Thursday, May 31, 2007

The Brain Trust

May 31st, 2007
Hello,

Yes, it's been a while, but as usual, life moves at a blistering pace and poof- a new season erupts. I believe the last time I wrote, we were in the throws of Costco shopping adventures. While not much has really changed significantly, there have been many small and funny occasions…

First: The brain trust of the United States of America does NOT live in Alaska! Second: If they did, they have all been eaten by bears, kicked by moose, or otherwise run over by all of the terrible drivers. Third: Both Chris and I used to feel like people of fairly average intelligence in the "lower 48" but have since been elevated to the status of GENIUS!

It is very hard to leave a place like this when everywhere we go we are astounded by not only how greatly smart and perfect we are, but by how insanely stupid many of the people are up here (not that there aren't plenty of smart people, too, but the nature of this place really accents the stupid ones). Further more, comedians could have material for years just about Alaska. It is truly amazing that more people aren't wiped out of the gene pool up here. I say this, not because I'm mean spirited, jaded, or even cynical, but rather, it is a sad truth. I give to you, a list of very nice, well intentioned people who don't have the common sense of a potato, starting with the Movie Gallery clerk.

He's a gentleman about my age (31 for those of you who are curious) who prides himself on good customer service. He is VERY nice, but again, intelligence or lack there of does not relate to how nice or kind some one is. So, the Movie Gallery offers "insurance" for damaged DVD's at a modest cost of $5.00. The insurance is designed to save the renter the cost of replacing the video if its damaged by… oh say… perhaps a dog, the hot sun on the dash in your car, or running it over in the drive way or the like. It's a nice Idea, and if the sales pitch was right, we may have purchased the insurance, but…. Ah, yes, you knew there was a "BUT!" Mind you, he has a heavy "hillbilly twang" and is a slightly overweight, pale & freckle -faced, balding 30-something who loves working at the Movie Gallery (I think). This was his sales pitch- if not word for word, then pretty darn close.
"You guys could sure benefit from the insurance you know? Just last week, our general manager had her HOUSE burn right down to the ground, and wouldn't you know it, she had 5 movies in that house? Well, I tell you, with that insurance, she won't have to pay back a dime of the $40.00 it would cost to replace those disks! I'm sure she was relieved when she remembered she had that movie insurance…."
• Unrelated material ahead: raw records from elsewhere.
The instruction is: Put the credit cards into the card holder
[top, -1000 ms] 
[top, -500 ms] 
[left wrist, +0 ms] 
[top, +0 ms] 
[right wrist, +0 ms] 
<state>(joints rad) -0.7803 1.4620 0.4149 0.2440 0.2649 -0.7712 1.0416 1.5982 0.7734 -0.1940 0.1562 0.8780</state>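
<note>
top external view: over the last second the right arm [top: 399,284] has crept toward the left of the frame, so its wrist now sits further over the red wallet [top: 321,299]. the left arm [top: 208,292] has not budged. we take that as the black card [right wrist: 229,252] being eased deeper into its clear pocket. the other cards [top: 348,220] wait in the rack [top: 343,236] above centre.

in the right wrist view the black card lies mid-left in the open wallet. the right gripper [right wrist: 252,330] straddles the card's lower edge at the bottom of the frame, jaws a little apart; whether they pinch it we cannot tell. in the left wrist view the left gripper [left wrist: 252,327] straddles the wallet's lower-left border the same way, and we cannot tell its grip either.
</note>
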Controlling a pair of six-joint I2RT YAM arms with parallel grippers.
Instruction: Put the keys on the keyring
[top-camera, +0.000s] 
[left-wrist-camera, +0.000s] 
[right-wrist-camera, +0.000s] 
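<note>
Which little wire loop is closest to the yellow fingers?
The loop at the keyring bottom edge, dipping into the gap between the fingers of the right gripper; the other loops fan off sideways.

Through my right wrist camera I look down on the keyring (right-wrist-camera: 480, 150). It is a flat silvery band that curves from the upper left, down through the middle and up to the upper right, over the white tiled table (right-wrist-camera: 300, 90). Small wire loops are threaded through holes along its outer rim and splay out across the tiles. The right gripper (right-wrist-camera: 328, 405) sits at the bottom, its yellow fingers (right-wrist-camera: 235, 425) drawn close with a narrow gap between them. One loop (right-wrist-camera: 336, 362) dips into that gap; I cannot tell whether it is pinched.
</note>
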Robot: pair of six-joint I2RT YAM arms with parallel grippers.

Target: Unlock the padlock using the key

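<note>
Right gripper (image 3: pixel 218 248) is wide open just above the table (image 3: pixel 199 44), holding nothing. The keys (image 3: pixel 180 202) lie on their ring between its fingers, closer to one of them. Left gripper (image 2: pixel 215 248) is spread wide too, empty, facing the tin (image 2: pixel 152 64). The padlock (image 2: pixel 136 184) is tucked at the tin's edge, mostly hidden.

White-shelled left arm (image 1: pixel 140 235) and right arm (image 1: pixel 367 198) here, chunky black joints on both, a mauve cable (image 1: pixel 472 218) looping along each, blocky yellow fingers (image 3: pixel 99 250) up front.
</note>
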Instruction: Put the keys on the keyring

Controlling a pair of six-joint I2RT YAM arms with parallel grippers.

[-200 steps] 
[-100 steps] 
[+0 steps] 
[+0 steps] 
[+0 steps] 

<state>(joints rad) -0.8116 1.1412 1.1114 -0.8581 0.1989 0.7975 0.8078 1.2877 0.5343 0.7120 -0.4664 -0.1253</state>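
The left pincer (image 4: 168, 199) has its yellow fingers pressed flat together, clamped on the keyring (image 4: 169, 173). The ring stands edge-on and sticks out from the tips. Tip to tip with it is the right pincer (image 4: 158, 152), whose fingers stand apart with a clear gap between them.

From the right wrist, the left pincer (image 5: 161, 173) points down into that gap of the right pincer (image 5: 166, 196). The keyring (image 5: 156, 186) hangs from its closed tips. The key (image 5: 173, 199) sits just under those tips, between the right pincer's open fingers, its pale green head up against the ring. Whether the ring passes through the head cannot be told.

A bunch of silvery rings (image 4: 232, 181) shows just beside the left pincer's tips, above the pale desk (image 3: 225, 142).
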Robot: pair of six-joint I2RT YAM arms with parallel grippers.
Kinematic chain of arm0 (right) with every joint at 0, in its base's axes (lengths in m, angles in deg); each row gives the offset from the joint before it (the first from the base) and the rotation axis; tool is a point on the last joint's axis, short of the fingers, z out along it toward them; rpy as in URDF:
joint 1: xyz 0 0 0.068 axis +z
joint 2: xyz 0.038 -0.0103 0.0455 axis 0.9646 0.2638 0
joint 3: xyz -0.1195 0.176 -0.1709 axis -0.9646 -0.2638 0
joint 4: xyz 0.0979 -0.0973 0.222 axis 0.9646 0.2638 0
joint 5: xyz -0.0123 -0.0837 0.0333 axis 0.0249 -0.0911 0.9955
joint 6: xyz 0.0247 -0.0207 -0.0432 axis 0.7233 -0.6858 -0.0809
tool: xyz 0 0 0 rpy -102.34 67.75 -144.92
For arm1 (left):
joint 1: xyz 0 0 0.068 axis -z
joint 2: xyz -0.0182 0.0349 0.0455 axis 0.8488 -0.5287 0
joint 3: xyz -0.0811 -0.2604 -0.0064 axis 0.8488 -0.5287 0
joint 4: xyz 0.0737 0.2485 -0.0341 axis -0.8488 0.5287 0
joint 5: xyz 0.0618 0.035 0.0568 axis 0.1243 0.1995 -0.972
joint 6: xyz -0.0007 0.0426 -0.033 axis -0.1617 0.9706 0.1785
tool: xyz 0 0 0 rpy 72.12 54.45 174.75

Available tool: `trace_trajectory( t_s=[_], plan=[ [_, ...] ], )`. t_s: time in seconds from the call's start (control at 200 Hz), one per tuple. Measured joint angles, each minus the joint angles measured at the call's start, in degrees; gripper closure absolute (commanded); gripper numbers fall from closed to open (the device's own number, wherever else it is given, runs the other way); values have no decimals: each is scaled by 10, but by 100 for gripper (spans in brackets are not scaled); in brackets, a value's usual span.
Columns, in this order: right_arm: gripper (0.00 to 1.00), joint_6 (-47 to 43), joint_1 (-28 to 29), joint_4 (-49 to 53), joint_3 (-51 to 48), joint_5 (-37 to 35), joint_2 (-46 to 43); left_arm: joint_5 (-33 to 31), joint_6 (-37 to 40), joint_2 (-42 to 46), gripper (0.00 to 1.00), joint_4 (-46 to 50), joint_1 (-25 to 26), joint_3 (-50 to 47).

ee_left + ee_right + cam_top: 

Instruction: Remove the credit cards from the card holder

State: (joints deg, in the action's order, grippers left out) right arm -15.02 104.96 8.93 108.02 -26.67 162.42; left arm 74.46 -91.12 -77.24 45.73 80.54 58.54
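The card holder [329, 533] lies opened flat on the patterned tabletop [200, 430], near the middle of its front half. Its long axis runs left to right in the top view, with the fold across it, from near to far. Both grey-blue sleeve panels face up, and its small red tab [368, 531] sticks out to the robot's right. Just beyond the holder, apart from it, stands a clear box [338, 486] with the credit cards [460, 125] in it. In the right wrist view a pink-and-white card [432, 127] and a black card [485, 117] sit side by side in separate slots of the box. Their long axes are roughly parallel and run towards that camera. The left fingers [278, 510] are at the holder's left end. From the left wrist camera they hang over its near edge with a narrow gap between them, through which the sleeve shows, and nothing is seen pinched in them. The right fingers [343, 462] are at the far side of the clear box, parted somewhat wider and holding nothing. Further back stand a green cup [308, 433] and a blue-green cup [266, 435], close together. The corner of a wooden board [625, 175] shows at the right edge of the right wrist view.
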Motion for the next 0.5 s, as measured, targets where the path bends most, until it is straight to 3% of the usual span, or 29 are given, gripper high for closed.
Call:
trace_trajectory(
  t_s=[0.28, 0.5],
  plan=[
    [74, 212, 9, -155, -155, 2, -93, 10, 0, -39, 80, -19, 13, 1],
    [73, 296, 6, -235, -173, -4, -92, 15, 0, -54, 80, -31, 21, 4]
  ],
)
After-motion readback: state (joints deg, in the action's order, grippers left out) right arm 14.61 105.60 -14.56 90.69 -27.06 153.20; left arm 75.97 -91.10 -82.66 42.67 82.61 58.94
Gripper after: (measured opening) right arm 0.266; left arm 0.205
…And so on, and so on for at a few more minutes. And while Chris and I were both gritting our teeth, and biting our tongues at the thought of this poor woman whose house had just burnt down with everything she owns inside, being left homeless, with nothing… that she would perk right up with great glee and relief that she didn't have to pay back the stupid $40.00 in damaged movies! I couldn't help but giggle to myself at how absurd his sales pitch was, and moreover, how serious he was.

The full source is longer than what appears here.